« Yannick » de Quentin Dupieux : entre éloge de la culture et diatribes du théâtre

Alerte spoiler : Si vous n’avez pas vu le film et que vous souhaitez le voir, ne lisez pas la suite…

Dans « Yannick », dernier long métrage de Quentin Dupieux, un spectateur frustré par les conditions d’accès à la culture et désabusé par la piètre qualité de la pièce à laquelle il assiste, décide d’interrompre la représentation et de reprendre la soirée en main. Cette fable déjantée, burlesque, aborde sous des airs futiles mais travaillés, des questions politiques, sociétales et morales.

D’emblée, le sens de la culture est interrogé. Yannick vient au théâtre pour se divertir, « pour avoir du baume au cœur ». Cependant, « il y a un pépin » dans l’histoire : le spectacle qui est censé lui remonter le moral (il a choisi un Vaudeville) lui fait l’effet inverse.
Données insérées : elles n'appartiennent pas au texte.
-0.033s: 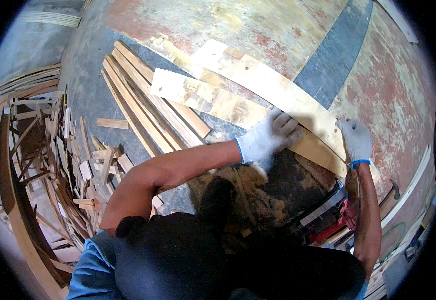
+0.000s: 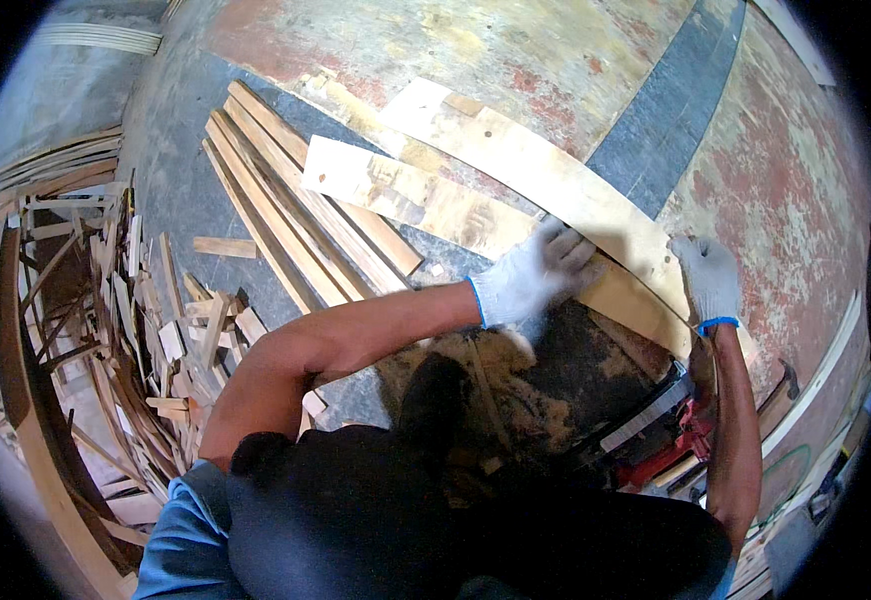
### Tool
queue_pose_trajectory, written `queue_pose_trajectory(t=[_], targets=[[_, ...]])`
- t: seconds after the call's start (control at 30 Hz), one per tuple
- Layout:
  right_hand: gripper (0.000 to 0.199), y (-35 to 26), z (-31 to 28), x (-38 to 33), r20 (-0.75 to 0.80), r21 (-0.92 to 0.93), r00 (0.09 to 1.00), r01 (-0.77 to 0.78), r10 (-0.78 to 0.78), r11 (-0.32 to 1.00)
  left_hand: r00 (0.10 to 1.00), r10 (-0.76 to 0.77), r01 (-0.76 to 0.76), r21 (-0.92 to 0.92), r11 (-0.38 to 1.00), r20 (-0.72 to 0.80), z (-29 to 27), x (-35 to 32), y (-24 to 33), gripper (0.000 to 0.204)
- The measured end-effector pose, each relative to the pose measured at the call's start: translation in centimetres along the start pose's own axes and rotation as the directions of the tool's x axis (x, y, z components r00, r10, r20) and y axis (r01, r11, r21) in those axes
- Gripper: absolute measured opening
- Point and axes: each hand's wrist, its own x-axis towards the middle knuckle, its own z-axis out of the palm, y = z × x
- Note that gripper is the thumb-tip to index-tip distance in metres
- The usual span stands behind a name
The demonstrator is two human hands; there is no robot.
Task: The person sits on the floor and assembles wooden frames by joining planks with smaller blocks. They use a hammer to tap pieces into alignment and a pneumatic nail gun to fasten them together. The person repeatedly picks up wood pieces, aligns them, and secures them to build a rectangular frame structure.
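Note:
Two long, pale plywood strips lie side by side on the floor. My left hand, in a white knit glove with a blue cuff, rests on the near strip, its fingers stretched toward the seam. Blur softens its fingertips. At the right end of the far strip, my right hand, gloved the same way, has its fingers curled over the strip's outer edge. The thumb and the underside of that grip are hidden.
Several long wood battens lie left of the strips. Offcuts are heaped farther left. A red tool and a hammer lie by my right forearm. Dark sawdust-covered floor shows in front of me.

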Motion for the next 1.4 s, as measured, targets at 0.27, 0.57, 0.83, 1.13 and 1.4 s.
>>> queue_pose_trajectory(t=[0.27, 0.57, 0.83, 1.13, 1.4], targets=[[0.049, -2.7, -0.4, -1.3, 0.102, 0.095, 0.994, -0.058, 0.049, 0.994, 0.979, -0.061, 0.073, -0.054, 0.996, 0.197, -2.7, 0.1, 1.6, 0.078], [0.025, -5.4, 0.7, -5.0, 0.035, 0.075, 0.951, 0.305, -0.308, 0.949, 0.809, -0.507, 0.581, -0.542, 0.607, 0.298, -3.1, -2.3, 6.0, 0.062], [0.022, -5.1, 2.7, -11.7, 0.044, 0.004, 0.678, 0.734, -0.734, 0.679, 0.681, -0.362, 0.15, -0.605, -0.782, 0.636, 0.0, -5.4, 3.6, 0.044], [0.037, 1.2, 1.7, -10.0, -0.104, -0.28, 0.878, 0.425, -0.468, 0.861, 0.464, -0.466, 0.471, -0.655, -0.591, 0.754, -0.3, -5.3, 2.6, 0.044], [0.032, 0.3, 1.1, -9.7, -0.141, -0.227, 0.922, 0.324, -0.36, 0.918, 0.463, -0.529, 0.184, -0.661, -0.728, 0.711, 0.3, -4.2, 4.9, 0.04]])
La mise en scène propose d’ailleurs une salle loin de vendre du rêve : presque vide, les spectateurs semblent peu à l’aise, sérieux, « coincés ». Les notions de désirabilité et de sincère respect pour le théâtre sont pourtant ici à l’honneur. Yannick investit de l’argent mais surtout du temps, dans ce moment sacré de divertissement. En effet, gardien de nuit dans un garage, pour se rendre au théâtre (dont les représentations sont essentiellement le soir), il doit poser un jour de congé. De plus, habitant à Melun, 45 minutes de transport en commun auxquelles s’ajoutent 15 minutes de marche sont nécessaires pour rejoindre le lieu du spectacle (par ces informations, Quentin Dupieux aborde subtilement le thème de l’accessibilité).
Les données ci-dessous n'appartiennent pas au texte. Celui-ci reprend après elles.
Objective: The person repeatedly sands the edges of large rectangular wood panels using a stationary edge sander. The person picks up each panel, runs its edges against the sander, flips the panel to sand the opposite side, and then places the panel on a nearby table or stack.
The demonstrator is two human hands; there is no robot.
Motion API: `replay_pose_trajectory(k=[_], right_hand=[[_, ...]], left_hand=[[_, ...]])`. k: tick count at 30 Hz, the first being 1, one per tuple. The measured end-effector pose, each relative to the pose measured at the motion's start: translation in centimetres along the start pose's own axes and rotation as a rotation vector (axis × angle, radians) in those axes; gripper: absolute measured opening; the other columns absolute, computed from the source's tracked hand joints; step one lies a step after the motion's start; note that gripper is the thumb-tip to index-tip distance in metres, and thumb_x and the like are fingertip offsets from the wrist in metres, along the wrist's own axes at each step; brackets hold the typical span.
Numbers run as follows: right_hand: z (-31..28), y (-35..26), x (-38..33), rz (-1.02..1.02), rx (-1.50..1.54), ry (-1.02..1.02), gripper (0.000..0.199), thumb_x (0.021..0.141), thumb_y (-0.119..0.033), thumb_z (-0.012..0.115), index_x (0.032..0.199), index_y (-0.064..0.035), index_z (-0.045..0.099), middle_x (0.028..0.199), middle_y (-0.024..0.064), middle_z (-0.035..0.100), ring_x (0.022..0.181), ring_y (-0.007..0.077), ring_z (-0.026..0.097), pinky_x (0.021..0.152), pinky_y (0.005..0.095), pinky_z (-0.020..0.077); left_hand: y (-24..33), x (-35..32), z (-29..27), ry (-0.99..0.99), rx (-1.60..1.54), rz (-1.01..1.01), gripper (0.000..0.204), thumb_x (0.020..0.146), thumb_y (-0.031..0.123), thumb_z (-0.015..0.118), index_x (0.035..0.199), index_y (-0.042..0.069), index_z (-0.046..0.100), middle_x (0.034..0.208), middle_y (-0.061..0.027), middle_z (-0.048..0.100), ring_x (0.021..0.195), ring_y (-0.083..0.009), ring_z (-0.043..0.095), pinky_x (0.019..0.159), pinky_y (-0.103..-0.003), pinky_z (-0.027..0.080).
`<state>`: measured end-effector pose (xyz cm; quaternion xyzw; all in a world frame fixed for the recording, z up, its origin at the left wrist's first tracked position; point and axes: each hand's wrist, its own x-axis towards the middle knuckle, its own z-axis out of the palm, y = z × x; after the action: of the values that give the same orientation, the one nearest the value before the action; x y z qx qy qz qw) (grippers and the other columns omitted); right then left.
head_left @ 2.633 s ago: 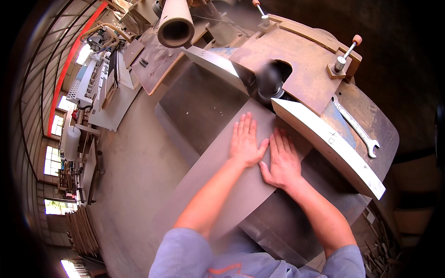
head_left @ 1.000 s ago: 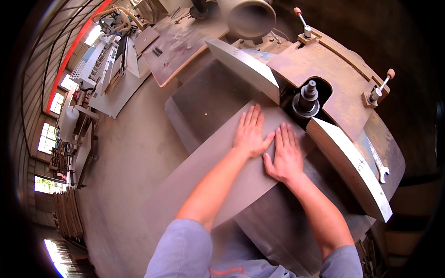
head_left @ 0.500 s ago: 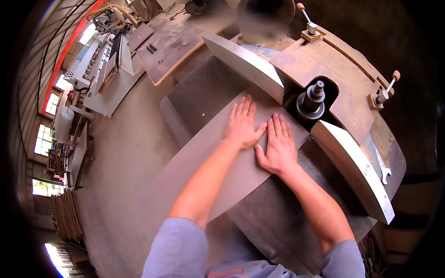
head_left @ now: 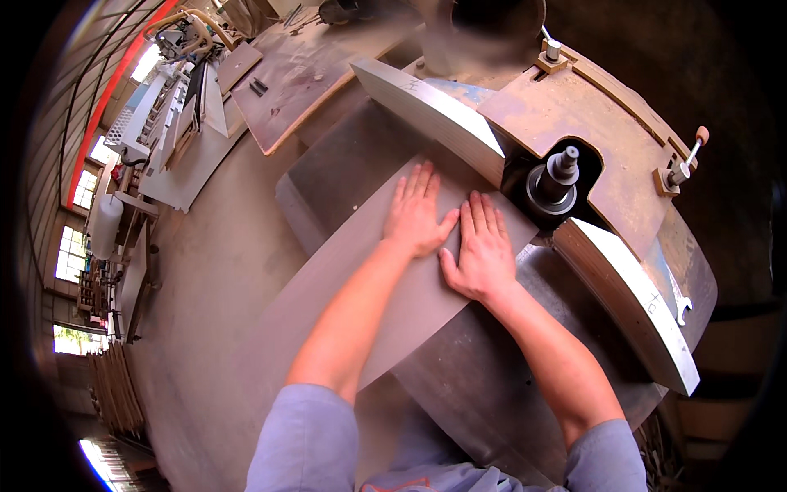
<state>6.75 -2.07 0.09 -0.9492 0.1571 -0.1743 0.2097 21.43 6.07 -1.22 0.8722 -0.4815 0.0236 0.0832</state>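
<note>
A long flat brown board (head_left: 328,279) lies across the grey metal machine table (head_left: 344,168). My left hand (head_left: 416,215) rests flat on the board, fingers spread. My right hand (head_left: 482,250) lies flat beside it, thumb almost touching the left thumb. Both palms press the board's far end, close to the upright metal spindle (head_left: 557,176) that stands in a gap between two pale fence pieces (head_left: 426,107) (head_left: 635,303). The board's far edge lies against the fence near the spindle.
A wrench (head_left: 679,302) lies on the machine top at the right. A lever with a round knob (head_left: 687,156) stands behind the fence. A brown panel (head_left: 311,74) and other workshop machines (head_left: 176,90) sit at the upper left. Stacked boards (head_left: 115,385) stand by the windows.
The view has shifted, so the spindle and fence now sit more to the right. My hands have stayed flat on the board, which has slid along the fence toward the spindle.
</note>
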Motion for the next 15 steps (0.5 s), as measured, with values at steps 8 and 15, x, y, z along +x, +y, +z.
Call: replay_pose_trajectory(k=[8,15], right_hand=[[2.0,-1.2,2.9,-0.003,0.002,0.023,0.077,0.074,-0.032,0.061,0.132,0.0128,0.037,0.142,0.0307,0.033,0.136,0.0400,0.028,0.114,0.0467,0.0195],[3.4,-2.7,6.6,0.009,-0.004,0.068,0.073,0.074,-0.031,0.061,0.131,0.0102,0.038,0.140,0.0292,0.036,0.133,0.0401,0.033,0.113,0.0460,0.0229]], left_hand=[[-3.4,1.4,-0.2,-0.013,0.028,-0.012,0.078,0.088,0.049,0.047,0.144,-0.003,0.029,0.155,-0.0157,0.018,0.145,-0.0266,0.013,0.118,-0.040,0.010],[-6.8,3.8,-0.6,-0.037,0.018,-0.015,0.080,0.089,0.051,0.045,0.145,-0.002,0.026,0.156,-0.0156,0.016,0.145,-0.0270,0.012,0.118,-0.040,0.009]])
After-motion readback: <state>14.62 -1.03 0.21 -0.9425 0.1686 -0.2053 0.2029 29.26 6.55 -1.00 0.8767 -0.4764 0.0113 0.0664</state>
Le sens du travail, sa reconnaissance et sa pénibilité transparaissent également dans ce film. Au travail solitaire et invisible du gardien de nuit s’oppose le travail plus « clinquant », en troupe, reconnu et acclamé des comédiens. Travail qui, comme le découvre avec étonnement Yannick, semble dénué de tout contrôle. En effet, lorsqu’il demande à parler au metteur en scène au cours de la représentation (afin de modifier le déroulé de cette pièce médiocre), on lui répond qu’il est absent. Il fait alors le parallèle avec un restaurant qui n’aurait pas de chef auquel on pourrait apporter des réclamations. Subtilement, le réalisateur met en avant la faible prise en compte de l’expérience du public. Bien sûr que, dans la réalité, les réseaux sociaux reflètent une partie des ressentis du public (sont-ils réellement représentatifs ?), que les critiques journalistiques existent et que les rencontres entre les artistes et (leur/le ?) public sont régulières. Cependant, un spectateur ponctuel peut effectivement ressentir une forme d’anonymat, de non prise en compte de son ressenti. D’ailleurs, pour écrire de temps en temps aux metteurs en scène, je peux témoigner que peu prennent le temps de répondre.
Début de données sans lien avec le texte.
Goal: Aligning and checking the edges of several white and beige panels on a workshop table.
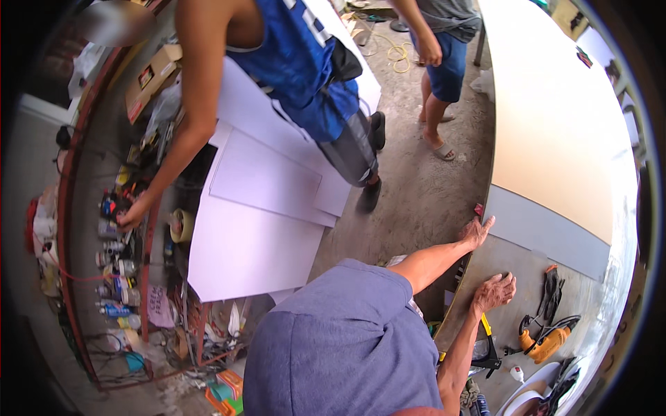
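My left hand (475, 234) is at the table's left edge, at the near corner of a narrow grey sheet (541, 225). Its thumb stretches over the sheet, and the other fingers bend at the edge, partly hidden. Closer in, my right hand (494, 292) rests on the bare worktable (524, 267) with its fingers curled; anything inside them is too small to make out. Under my right wrist lies a black and yellow tool (490, 353), partly covered by the forearm. An orange power tool (544, 343) with a bundled black cord (551, 295) sits to the right.
A large cream panel (551, 118) covers the table's far part. One person in blue (298, 83) reaches left to a cluttered shelf (149, 277) beside stacked white sheets (260, 243). Another person (444, 62) stands farther off, near a yellow hose (397, 57) on the concrete floor.
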A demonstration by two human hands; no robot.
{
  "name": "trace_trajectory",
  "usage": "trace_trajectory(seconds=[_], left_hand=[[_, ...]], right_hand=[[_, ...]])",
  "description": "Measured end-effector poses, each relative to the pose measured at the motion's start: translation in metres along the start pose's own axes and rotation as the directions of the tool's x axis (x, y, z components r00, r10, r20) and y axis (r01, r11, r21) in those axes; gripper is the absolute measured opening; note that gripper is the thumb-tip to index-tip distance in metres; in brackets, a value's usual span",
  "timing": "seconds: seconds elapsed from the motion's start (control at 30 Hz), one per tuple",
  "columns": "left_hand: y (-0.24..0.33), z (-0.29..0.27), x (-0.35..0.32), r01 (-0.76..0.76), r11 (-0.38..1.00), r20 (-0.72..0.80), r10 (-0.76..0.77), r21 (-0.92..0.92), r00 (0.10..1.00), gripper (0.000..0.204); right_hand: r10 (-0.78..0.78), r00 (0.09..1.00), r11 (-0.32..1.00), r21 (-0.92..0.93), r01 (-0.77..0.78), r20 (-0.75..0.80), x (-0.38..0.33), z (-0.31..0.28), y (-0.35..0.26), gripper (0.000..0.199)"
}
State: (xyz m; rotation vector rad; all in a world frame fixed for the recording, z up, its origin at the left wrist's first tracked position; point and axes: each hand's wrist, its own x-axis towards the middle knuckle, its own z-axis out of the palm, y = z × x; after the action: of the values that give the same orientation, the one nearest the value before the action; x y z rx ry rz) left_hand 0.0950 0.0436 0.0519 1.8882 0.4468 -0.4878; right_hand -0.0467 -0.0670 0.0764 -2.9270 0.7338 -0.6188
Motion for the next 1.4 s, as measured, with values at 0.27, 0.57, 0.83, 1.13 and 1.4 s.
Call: trace_trajectory(seconds=[0.27, 0.57, 0.83, 1.13, 1.4], left_hand=[[-0.093, -0.077, -0.059, -0.125, 0.991, 0.206, 0.114, 0.041, 0.972, 0.077], [-0.046, -0.289, -0.27, 0.067, 0.86, 0.795, 0.435, -0.506, 0.423, 0.03], [0.023, -0.346, -0.387, -0.114, 0.414, 0.428, 0.889, -0.903, -0.162, 0.024], [0.014, -0.355, -0.409, -0.289, 0.225, 0.257, 0.963, -0.931, -0.08, 0.007], [0.004, -0.37, -0.427, -0.551, 0.032, -0.166, 0.938, -0.834, 0.305, 0.008]], right_hand=[[-0.053, 0.994, 0.997, -0.06, 0.048, -0.093, -0.007, 0.011, 0.008, 0.035], [-0.189, 0.98, 0.982, -0.037, 0.186, -0.065, 0.0, 0.005, 0.014, 0.029], [-0.191, 0.941, 0.98, 0.102, 0.168, 0.279, -0.058, -0.057, -0.013, 0.047], [-0.34, 0.753, 0.908, -0.011, 0.418, 0.564, -0.079, -0.054, -0.01, 0.077], [-0.452, 0.586, 0.665, -0.183, 0.724, 0.673, -0.069, -0.043, -0.013, 0.055]])
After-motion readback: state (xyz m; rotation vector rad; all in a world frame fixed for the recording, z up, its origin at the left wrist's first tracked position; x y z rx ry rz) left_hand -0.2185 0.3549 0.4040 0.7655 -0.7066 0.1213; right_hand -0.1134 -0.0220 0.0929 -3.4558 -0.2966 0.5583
L’opposition entre différents mondes et leurs mépris respectifs, est au cœur de ce huis clos. Le clivage entre le monde du grand art et celui du divertissement populaire, le clivage parfois existant entre le monde du cinéma et celui du théâtre (on relèvera que l’aspect théâtral de ce film constitue une sorte de réconciliation entre ces deux milieux). Dans le film, Pio Marmaï, qui joue un des comédiens de la pièce de boulevard, fait une tirade véhémente sur sa déception de ne pas être acteur de cinéma illustrant le clivage entre les personnes au niveau de langage soutenu (ici les acteurs) et celles contraintes par un niveau lexical plus restreint (ici le spectateur de banlieue).

Enfin, la question du pouvoir est abordée. Qui écoute qui ? On reproche à Yannick son monologue, lorsque ceux des comédiens sont légitimes. Lorsque Yannick commence à plaisanter avec certains spectateurs, les artistes le reprennent, indiquant qu’il ne peut pas mettre « leur public à dos ». Où est réellement la prise d’otage ? Du côté d’un public, privatisé, soumis aux textes et prestations médiocres d’acteurs ou, du côté des acteurs, interrompus par un homme armé, contraints de modifier leur travail (pour améliorer la satisfaction de leur public) ? Le personnage de Yannick est présenté comme délirant, absurde, peu cultivé. Ses propositions en sont discréditées. Et pourtant, en profondeur, il remet en question l’entre-soi (supposé ou réel) du monde artistique qui serait fait par et pour des gens cultivés. La proposition d’écrire lui-même la fin du spectacle, avec un scénario simpliste, aux répliques répétitives, peu élaborées et marquées par des fautes de français grossières pose une question centrale de l’éthique : celle de la collaboration avec différents milieux afin de faire un théâtre, accessible à tous, qui retrouve ses ambitions de divertissement (mais pas que) et qui propose un moment partagé de qualité dans une société où la culture est un vecteur de cohésion sociale.